Practical tips for full-time working moms
Finally, Lauren has some practical tips for how moms can care for their own well-being in the midst of the demands of full-time work and home life. Every day, she focuses on listening to the physical needs of her body and responding to them, whether that’s fitting in a workout, taking a walk, or even jumping on the trampoline with her kids.
Spiritually, she and her husband prioritize helping the other get away individually twice a year – once in the fall, once in the spring – whether for a quick visit to a dear friend or a silent retreat. These times of solitude offer them both some valuable times of reflection and prayer.
Lauren and her family an example not only of how to manage home life and full-time work, but also, more deeply, how to surrender to the will of God and truly receive His judgement alone as the one that defines us.
As she shared, the most important question for any mother is not what the world around us says is ideal, but rather, “What is God calling you and your family to do?”
Love this. I had never heard of the “sacrament of the present moment” concept but it aligns with my resolution to be where my feet are.
As a full-time working mom who works outside the home 4 days per week and has a long-ish commute, it is so discouraging to constantly see people on the internet condemning me for my choices. Truthfully, I wish I could be home with my children. However, our family needs affordable benefits, and my husband is self-employed. My job is a gift from God and I get to use this gift to help people every day.
Yes, it’s still heartbreaking every single day when my kids ask, “Mommy, can you stay home today?”
As of right now, this is where God has me, and I aim to take advantage of that every day at work. But I also work hard to be present when I’m home with them so that I’m able to live out my “real” vocation as a mother.
I do still get upset that the societal norm has shifted to create a need for women in the workforce, but all-in-all, I have a meaningful and engaging career, and for that, I am thankful.

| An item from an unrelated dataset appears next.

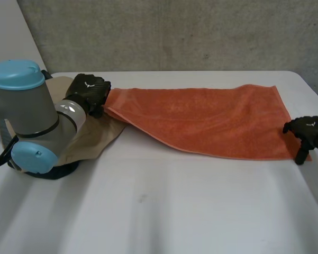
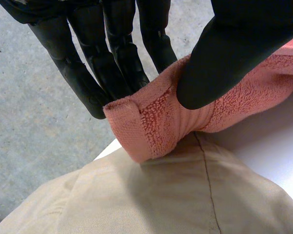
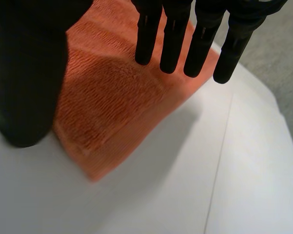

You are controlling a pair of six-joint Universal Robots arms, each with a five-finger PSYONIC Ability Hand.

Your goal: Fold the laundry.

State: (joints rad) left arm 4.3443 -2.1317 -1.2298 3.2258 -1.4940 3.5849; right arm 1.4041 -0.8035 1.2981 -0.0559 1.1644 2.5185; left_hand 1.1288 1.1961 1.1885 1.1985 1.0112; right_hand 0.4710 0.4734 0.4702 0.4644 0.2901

Great series! A few years ago, I discerned that God was calling me to homeschool my three boys. I have always been a stay at home mom and for the past five years, I have been homeschooling. Discerning a path requires great prayer and thought. I think women can fall into a trap of thinking they need or want to have a career, when it can be a distraction of the devil which will take away the priority of raising children and running a household. I think that there are some women who have a true calling from God to work outside the home, but it definitely requires thorough discernment.
I do believe that God gives us a great responsibility to raise and bond with these precious children. They are beautiful human beings and my focus was to spend all the time that I could doing just what God had entrusted to me. The years raising my children go by all too fast. That time with them is something I will never have again and I want to savor it!
Two beautiful comments just before mine of women sharing experiences almost on opposite sides of the spectrum, but not condemning the other, just sharing the unique grace and thankfulness that they have found in each. Very helpful and encouraging to me as a younger lady who hasn’t had to step into this discernment position just yet!